The Second Gymnasium (Druga gimnazija) is a gymnasium school in Sarajevo, Bosnia and Herzegovina. Located in the central area of Koševo
It enrolls approximately 200 boys and girls annually. Although most of the students are from Sarajevo, the school also attracts students from the region as well as children of international diplomats. The school's approximate number of students is 900. The school offers international and national study programmes.

==History==
The school was founded in 1905 as an all-male school, but was made coeducational in 1957. As it was common in Yugoslavia, the school was officially named Gimnazija Ognjen Prica, after the national hero and teacher, but today adopts its current name standing for the chronological order of being opened, Druga being the second Sarajevo gymnasium.

==Education==
The Second Gymnasium is a certified IB World School, offering MYP and Diploma programmes, making it one of the 3 high schools in Bosnia and Herzegovina offering IB curricula.

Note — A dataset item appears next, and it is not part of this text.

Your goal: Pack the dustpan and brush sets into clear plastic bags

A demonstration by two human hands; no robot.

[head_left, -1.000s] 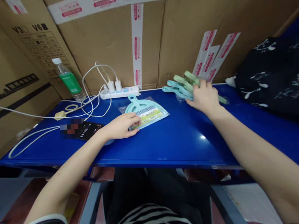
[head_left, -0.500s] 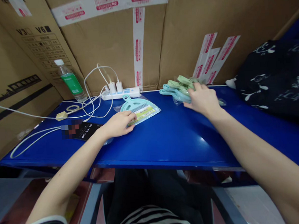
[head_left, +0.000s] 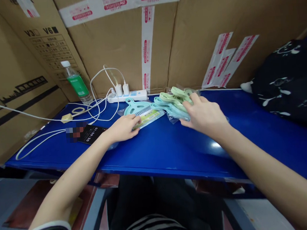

Besides IB, the school offers the standard BiH gymnasium Matura programme, with the first two years of core curriculum, and multiples fields of focused study for the final two years. The Second Gymnasium offers courses in natural sciences, linguistics, social sciences and math. Additionally, the school offers a four-year course focusing on mathematics, physics and computer science.

The students are usually divided into six homerooms per year, each housing about 30 students, randomly (except the MYP) at the start of their tuition, and then sorted later on, based on their chosen field of study; each homeroom has the same class timetable throughout the year (once again, except the IB Diploma programme, to which all the students as well as outsiders have to pass the entrance exam, and have a choice of subjects). This method is commonly used by the BiH Matura programme, but deviates from EU and USA methods.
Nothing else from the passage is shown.